SUPPLIED MATERIAL Start Marker

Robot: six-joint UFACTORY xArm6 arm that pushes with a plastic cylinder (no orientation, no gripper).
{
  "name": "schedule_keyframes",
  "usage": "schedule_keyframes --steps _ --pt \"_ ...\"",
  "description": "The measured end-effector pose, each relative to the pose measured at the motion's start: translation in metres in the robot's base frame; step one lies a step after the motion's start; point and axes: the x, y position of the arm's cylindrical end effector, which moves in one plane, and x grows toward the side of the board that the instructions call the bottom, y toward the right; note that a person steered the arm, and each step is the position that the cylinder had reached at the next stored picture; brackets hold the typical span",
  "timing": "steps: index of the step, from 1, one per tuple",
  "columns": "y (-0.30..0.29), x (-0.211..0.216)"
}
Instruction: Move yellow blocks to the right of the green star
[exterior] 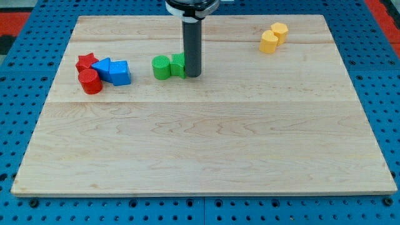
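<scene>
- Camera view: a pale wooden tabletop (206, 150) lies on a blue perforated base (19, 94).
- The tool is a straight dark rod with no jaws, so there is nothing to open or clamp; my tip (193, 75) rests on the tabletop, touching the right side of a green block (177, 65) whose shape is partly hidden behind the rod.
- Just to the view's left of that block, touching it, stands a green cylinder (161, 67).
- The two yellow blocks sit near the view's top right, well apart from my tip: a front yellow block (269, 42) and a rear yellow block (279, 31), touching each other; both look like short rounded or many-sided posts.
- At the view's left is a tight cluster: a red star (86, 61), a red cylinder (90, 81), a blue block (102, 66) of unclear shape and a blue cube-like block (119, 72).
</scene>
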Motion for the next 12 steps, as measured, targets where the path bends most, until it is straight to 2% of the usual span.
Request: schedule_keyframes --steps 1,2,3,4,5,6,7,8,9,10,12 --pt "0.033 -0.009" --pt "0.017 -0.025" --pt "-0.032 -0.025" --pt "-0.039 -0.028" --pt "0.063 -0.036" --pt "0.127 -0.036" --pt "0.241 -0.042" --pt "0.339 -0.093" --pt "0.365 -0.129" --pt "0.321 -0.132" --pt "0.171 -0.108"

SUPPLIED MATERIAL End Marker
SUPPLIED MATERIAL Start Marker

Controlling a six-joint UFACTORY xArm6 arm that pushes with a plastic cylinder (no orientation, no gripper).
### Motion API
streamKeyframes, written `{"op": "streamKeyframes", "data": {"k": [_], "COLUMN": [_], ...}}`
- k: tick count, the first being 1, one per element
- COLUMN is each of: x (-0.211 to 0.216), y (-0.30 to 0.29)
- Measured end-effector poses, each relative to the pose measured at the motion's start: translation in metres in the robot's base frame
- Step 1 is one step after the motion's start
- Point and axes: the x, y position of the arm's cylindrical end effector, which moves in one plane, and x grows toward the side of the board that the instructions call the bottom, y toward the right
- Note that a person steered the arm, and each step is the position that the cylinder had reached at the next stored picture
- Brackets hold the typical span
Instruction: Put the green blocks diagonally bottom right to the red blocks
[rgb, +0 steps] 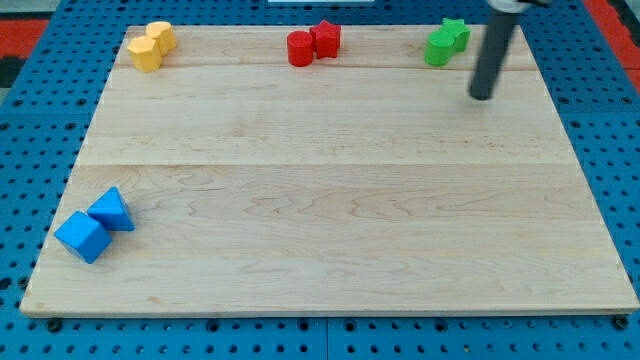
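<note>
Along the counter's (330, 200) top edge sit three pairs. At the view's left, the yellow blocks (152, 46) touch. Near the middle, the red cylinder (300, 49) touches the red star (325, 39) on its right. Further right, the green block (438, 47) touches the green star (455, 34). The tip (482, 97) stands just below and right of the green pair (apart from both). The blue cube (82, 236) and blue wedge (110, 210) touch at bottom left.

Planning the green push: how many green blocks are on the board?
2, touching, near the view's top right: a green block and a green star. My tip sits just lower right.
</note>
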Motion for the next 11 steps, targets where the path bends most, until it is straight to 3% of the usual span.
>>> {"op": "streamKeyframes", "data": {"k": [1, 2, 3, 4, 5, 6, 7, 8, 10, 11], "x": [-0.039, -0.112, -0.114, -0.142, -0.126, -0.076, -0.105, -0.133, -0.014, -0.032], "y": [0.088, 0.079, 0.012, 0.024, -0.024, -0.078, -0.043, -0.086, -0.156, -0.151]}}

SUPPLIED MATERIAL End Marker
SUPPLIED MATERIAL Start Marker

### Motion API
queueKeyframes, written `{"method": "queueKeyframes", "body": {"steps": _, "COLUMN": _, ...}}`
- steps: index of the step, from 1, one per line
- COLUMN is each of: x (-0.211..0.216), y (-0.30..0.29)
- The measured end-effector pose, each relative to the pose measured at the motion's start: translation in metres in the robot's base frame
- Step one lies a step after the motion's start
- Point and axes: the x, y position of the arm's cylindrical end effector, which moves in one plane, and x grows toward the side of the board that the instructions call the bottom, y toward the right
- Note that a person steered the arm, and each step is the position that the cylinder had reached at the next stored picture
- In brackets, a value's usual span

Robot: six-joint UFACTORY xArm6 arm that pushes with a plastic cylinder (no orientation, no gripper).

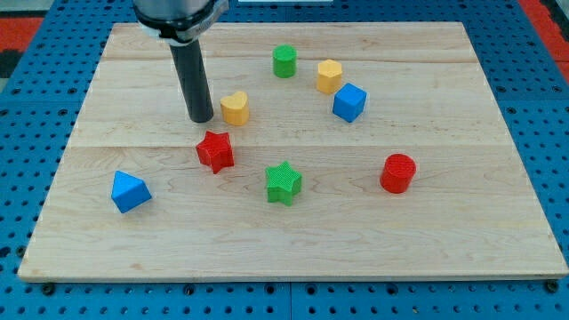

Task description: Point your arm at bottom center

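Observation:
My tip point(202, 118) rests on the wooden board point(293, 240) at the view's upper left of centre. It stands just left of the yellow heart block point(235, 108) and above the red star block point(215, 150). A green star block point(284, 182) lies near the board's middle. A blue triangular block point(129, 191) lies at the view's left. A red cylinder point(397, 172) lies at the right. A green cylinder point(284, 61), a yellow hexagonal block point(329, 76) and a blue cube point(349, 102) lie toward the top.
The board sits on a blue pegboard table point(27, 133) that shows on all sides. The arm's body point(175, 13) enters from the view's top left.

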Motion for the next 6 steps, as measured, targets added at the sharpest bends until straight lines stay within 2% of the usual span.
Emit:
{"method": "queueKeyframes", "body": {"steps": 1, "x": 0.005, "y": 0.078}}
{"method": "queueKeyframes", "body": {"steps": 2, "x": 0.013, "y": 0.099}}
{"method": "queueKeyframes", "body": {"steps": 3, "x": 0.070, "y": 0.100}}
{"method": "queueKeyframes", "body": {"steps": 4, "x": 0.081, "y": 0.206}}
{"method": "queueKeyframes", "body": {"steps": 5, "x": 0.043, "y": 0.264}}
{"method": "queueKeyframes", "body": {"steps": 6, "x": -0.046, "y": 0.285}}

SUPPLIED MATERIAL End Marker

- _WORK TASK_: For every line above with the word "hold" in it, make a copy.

- _EXERCISE OUTPUT_:
  "description": "The measured end-effector pose, each relative to the pose measured at the motion's start: translation in metres in the robot's base frame; step one lies a step after the motion's start; point and axes: the x, y position of the arm's cylindrical end effector, which moves in one plane, and x grows toward the side of the board that the instructions call the bottom, y toward the right; note that a person steered the arm, and each step is the position that the cylinder had reached at the next stored picture; brackets hold the typical span",
- Brackets hold the typical span

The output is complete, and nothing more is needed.